Elbette aralarında art niyetliler de olmuştur, olacaktır ama bütünü ifade etmezler, bütünü bağlamaz.

Onlar işgalci değil;

Karadeniz ve Anadolu’dan geçim, Güneydoğu’dan hem yaşam hem geçim için göç eden, en temel insanlık hakkını kullanan, insanlardır.

Ama çok önemli bir eksikleri vardır.

Bölgemizde sorun yakıcılığını; Kirazpınar, Beylikbağı; Çayırova İlçe sınırları içinde Emek ve Sazlıdere’de sürdürmektedir.

Her bölge, mücadelesini tek başına vermektedir. Ben sağlıklı bir şekilde bir araya gelip güç birliği sergilediklerine tanık olmadım.

Misal Çayırova’da..

Dün Sazlıdere’deki Emek/İnönü’yü izliyordu. Bugün durum tam tersi.

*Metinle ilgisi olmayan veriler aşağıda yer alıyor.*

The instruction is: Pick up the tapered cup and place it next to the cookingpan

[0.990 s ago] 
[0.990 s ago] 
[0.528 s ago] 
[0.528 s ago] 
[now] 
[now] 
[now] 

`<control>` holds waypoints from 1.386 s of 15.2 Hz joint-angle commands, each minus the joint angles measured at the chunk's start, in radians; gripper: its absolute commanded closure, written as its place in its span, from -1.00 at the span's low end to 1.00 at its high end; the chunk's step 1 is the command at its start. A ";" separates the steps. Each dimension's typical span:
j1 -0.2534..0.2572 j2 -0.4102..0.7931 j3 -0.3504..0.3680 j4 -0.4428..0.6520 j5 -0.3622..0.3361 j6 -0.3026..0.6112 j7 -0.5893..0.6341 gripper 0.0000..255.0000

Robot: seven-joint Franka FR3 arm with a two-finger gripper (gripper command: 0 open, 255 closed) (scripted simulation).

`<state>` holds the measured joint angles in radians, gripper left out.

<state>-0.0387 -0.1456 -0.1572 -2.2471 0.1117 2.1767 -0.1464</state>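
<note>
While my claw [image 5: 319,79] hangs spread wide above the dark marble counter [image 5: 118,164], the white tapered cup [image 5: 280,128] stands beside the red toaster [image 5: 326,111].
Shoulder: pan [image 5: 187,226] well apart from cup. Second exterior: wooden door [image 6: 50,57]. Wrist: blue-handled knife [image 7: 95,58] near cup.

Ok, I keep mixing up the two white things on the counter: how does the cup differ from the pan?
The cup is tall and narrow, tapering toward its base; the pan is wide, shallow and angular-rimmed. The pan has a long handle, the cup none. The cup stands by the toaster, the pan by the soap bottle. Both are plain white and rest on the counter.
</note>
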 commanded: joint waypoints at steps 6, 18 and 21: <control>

Dün Sazlıdere’deki; Emek’e kayıtsız kaldı. Sustu, sesini çıkarmadı.

Susunca, sıra kendisine geldi.

Yarın..

Şimdi Dilovası, Dilovalı suskun ya.. Yarın Dilovalı’ya sıra gelecektir.

Şimdi Karamürselli, Kartepeli, Kandıralı susuyor ya..

Yarın ne malum..

Ve gidişatları, tepkileri neredeyse hep aynı..

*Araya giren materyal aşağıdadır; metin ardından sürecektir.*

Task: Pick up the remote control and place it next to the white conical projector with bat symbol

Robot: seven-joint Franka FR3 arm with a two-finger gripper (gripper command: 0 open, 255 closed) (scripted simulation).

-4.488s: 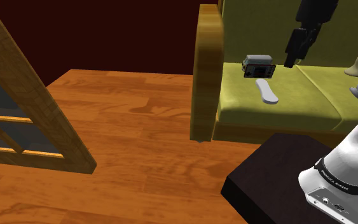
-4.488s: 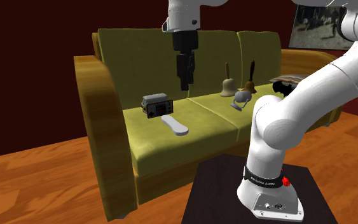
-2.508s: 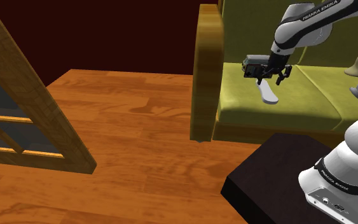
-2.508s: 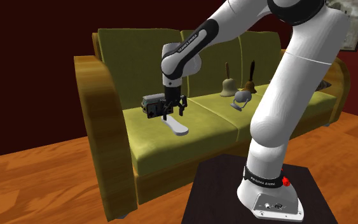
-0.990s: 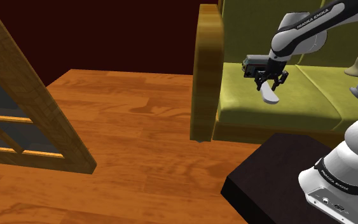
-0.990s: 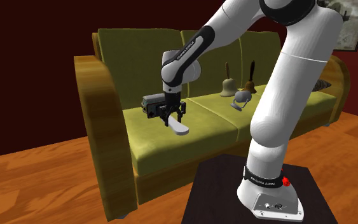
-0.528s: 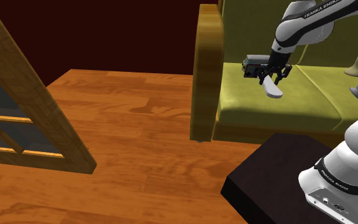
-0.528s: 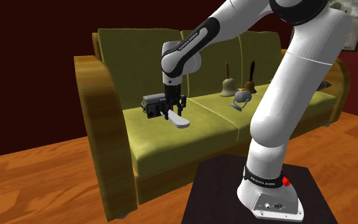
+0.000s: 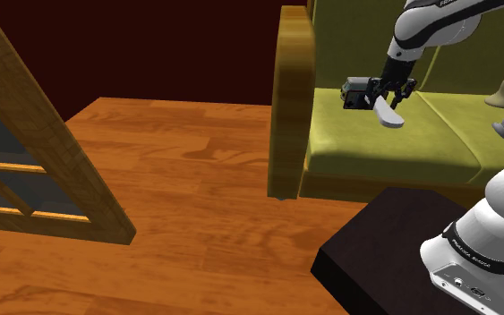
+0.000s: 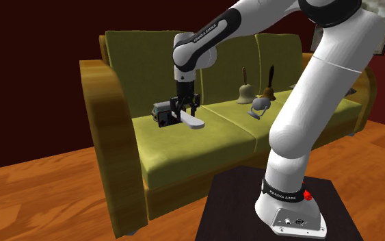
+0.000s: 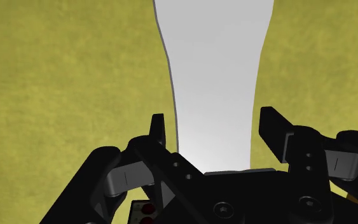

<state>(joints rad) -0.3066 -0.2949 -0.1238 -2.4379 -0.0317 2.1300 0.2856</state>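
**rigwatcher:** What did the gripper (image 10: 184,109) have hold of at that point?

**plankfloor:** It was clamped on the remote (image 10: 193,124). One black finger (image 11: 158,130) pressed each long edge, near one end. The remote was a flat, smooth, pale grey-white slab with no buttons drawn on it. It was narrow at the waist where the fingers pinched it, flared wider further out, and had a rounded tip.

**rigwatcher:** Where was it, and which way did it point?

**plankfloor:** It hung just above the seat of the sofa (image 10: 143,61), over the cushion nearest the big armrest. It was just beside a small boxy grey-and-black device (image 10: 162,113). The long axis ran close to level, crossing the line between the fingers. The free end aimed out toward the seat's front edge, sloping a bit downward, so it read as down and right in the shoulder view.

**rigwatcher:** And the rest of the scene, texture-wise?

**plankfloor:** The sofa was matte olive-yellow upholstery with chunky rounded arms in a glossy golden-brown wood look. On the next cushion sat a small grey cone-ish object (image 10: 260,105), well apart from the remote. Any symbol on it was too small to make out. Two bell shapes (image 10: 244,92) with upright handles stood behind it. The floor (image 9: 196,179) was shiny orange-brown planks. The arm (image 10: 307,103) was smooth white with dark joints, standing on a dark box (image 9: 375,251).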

Emek.. Beylikbağı sakinleri de az aşındırmadı kısa mesafeli olsa da İzmit yollarını.

Bugün Sazlıdere sakinleri İzmit’te; KBB Meclisi öncesi toplanacak bina önünde.

Kimbilir, belki şu sloganı da atacak:

  • Susma sustukça sıra sana gelecek
  •  
  • Ne malum anam babam. Bana niye sıra sana gelecek.
  •  
  • Tecrübe konuşuyor iki gözüm iki çeşmem. Bugün ben bağırıyorum ama dün susmuştum…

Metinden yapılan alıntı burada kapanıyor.